Actually the Mammies boxroom experiment has been a revelation in realising just how much it actually was to work in a normal, slightly above average paid job, and pay everything out of my own pocket. I worked out I'd save at least 1000 a month by not living on my own in a place by myself, in fact the real figure is a lot more. Technically I could live here on 20 quid a week. It actually is educational to see how expensive it is to do simple things like pay rent, high utility bills, petrol (or public transport, which has mysteriously crept to a level where its probably cheaper to drive) and council tax/water chrages/bin charges etc. In fact I'm starting to wonder how I managed.

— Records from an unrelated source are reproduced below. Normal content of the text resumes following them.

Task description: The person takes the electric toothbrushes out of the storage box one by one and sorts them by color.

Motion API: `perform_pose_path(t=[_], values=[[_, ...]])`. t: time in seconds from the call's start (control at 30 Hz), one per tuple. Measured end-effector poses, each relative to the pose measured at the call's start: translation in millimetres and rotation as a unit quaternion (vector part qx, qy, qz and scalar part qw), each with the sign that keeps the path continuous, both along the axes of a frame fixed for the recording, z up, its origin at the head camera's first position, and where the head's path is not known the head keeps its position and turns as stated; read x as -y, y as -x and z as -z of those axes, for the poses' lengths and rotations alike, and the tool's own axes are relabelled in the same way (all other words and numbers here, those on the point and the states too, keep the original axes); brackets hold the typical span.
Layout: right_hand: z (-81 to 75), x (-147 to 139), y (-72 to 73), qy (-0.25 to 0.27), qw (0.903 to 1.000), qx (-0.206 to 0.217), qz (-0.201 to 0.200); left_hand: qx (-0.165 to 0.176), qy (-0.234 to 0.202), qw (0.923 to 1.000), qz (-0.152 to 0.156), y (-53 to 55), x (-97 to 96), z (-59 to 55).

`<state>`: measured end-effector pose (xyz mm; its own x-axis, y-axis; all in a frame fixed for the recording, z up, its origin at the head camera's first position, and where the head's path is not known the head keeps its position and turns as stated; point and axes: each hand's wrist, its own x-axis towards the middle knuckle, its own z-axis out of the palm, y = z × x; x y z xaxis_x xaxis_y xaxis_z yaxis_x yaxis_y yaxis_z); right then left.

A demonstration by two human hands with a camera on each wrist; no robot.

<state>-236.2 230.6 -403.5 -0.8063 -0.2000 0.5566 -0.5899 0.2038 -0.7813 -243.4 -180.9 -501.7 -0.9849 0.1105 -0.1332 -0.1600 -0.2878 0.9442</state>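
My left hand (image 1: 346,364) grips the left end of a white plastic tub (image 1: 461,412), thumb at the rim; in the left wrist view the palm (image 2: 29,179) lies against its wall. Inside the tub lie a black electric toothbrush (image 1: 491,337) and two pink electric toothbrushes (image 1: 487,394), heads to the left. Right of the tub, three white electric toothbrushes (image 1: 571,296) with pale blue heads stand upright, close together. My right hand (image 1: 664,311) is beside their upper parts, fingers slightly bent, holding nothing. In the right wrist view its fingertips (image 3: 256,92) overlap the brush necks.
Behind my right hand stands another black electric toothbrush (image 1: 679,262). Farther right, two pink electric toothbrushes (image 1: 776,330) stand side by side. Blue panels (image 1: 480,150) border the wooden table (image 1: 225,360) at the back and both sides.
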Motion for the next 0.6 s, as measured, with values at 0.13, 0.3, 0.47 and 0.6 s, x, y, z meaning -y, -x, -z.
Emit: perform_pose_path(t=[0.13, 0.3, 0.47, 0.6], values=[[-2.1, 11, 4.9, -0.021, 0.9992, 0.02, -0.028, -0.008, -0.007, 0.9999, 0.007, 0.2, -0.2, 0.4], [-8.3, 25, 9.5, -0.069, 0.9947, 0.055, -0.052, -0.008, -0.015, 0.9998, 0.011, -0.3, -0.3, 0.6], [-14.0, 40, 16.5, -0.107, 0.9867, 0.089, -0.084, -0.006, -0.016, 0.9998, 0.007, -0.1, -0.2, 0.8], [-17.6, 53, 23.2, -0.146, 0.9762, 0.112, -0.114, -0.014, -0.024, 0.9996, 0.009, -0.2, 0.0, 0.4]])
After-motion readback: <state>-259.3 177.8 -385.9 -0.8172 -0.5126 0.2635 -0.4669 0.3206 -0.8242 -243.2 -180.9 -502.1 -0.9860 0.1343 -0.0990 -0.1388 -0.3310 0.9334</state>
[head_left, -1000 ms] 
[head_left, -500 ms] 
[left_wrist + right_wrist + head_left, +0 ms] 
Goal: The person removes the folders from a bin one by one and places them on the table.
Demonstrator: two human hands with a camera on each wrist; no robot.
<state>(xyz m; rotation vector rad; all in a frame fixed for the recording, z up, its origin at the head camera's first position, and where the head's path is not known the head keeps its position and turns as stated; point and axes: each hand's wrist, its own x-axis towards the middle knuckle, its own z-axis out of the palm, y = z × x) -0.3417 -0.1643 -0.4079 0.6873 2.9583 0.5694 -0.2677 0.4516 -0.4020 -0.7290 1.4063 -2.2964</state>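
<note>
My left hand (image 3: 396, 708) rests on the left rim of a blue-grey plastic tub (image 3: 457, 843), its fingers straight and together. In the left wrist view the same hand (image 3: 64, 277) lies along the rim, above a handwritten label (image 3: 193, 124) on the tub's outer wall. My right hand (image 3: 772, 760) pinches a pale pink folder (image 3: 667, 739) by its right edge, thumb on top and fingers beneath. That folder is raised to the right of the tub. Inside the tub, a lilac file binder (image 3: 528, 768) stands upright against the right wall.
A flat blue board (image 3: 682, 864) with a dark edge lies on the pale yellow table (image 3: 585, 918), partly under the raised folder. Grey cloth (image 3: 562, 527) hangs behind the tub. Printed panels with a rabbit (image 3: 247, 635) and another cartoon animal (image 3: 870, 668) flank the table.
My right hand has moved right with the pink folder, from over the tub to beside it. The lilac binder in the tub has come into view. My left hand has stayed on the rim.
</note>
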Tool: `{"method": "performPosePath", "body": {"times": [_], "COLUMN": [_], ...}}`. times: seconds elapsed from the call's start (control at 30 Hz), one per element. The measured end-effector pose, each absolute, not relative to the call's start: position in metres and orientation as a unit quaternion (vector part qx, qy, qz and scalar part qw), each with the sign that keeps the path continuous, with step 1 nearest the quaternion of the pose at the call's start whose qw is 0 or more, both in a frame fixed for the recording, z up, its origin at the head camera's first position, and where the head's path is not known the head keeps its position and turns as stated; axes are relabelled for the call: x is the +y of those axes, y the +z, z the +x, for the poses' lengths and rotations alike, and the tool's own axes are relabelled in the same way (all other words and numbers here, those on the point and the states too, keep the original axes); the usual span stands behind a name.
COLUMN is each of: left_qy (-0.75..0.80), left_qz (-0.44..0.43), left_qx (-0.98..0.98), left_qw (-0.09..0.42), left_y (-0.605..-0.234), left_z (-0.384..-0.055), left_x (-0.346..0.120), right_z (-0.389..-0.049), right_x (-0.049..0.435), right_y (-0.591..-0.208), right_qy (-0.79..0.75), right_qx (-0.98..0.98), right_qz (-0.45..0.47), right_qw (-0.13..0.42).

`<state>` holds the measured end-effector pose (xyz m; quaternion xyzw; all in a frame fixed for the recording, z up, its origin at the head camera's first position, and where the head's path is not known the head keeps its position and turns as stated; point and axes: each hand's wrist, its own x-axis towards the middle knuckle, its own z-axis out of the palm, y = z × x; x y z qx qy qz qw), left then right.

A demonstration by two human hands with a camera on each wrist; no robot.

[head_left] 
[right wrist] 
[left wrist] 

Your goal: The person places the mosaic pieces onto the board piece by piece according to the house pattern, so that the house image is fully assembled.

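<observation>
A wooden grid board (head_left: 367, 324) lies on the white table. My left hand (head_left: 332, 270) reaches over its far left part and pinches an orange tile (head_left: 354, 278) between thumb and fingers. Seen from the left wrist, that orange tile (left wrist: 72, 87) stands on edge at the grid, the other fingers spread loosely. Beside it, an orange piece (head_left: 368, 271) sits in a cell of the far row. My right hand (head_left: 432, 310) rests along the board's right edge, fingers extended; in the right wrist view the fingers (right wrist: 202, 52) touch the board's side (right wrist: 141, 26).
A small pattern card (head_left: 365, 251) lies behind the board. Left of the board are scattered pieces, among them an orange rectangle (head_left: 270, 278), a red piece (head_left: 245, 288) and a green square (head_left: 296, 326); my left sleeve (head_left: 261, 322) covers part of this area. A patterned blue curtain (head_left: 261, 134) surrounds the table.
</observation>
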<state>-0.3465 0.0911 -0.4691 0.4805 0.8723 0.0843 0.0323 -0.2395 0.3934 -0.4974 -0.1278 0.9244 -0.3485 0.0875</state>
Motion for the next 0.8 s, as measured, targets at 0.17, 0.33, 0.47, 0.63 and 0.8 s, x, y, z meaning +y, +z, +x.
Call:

In fact spacecadet makes a real point - how do you live on a short term basis? I found the old leasing system very unfair and restrictive. There is a real need for low cost but reasonably priced short term accomodation options that don't tie into leases. Oddly enough they allow providers of student accomodation (that was a huge crisis until ridiculously huge tax breaks came in to flood that market) to rent out accomodation during the summer months at very cheap levels - why can't this be incentivised for non students? You can get a week in a place like this - single room in 4/5 bed place, good facilities and proper management - for as little as 65 to 80 quid a week? I don't see why this cannot be encouraged instead of "over the shop living" schemes and "urban renewal".

RenterGirl said...

Shoe if common sense was valued, and applied correctly we wouldn't be in this mess. We could all of us be given notice on a whim, which is a nightmare if it happens at a vulnerable time eg when the deposit is tied up and you just can't hold of another wedge of money. I'm glad things are working out. Good luck - hope they get even better!